▶ **TASK REQUIREMENTS**
Could you restate every line of the data word for word?

▶ **PROVIDED MATERIAL**
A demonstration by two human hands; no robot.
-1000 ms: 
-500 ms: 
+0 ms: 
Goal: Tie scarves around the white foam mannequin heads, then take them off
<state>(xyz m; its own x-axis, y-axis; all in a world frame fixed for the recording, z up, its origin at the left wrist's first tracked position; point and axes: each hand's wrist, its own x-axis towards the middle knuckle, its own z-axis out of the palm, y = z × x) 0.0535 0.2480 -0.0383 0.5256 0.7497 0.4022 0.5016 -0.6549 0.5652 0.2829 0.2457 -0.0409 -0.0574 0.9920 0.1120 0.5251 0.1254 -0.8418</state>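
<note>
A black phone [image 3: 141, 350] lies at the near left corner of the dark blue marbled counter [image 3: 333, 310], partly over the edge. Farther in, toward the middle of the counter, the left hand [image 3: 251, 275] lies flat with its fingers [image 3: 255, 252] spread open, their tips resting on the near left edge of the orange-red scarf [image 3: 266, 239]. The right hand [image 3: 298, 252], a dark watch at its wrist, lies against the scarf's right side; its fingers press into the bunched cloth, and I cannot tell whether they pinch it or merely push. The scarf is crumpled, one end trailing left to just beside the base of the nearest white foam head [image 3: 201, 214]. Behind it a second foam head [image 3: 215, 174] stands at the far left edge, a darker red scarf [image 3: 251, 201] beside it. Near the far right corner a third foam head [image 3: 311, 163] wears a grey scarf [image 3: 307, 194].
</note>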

▶ **SOLUTION TO THE EXERCISE**
A demonstration by two human hands; no robot.
-1000 ms: 
-500 ms: 
+0 ms: 
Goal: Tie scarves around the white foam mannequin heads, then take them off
<state>(xyz m; its own x-axis, y-axis; all in a world frame fixed for the recording, z up, its origin at the left wrist's first tracked position; point and axes: each hand's wrist, its own x-axis towards the middle knuckle, its own z-axis out of the palm, y = z × x) 0.0535 0.2480 -0.0383 0.5256 0.7497 0.4022 0.5016 -0.6549 0.5652 0.2829 0.2457 -0.0409 -0.0574 0.9920 0.1120 0.5251 0.1254 -0.8418</state>
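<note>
A black phone [image 3: 141, 350] lies at the near left corner of the dark blue marbled counter [image 3: 333, 310], partly over the edge. Farther in, toward the middle of the counter, the left hand [image 3: 251, 275] lies flat with its fingers [image 3: 255, 252] spread open, their tips resting on the near left edge of the orange-red scarf [image 3: 266, 239]. The right hand [image 3: 298, 252], a dark watch at its wrist, lies against the scarf's right side; its fingers press into the bunched cloth, and I cannot tell whether they pinch it or merely push. The scarf is crumpled, one end trailing left to just beside the base of the nearest white foam head [image 3: 201, 214]. Behind it a second foam head [image 3: 215, 174] stands at the far left edge, a darker red scarf [image 3: 251, 201] beside it. Near the far right corner a third foam head [image 3: 311, 163] wears a grey scarf [image 3: 307, 194].
</note>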

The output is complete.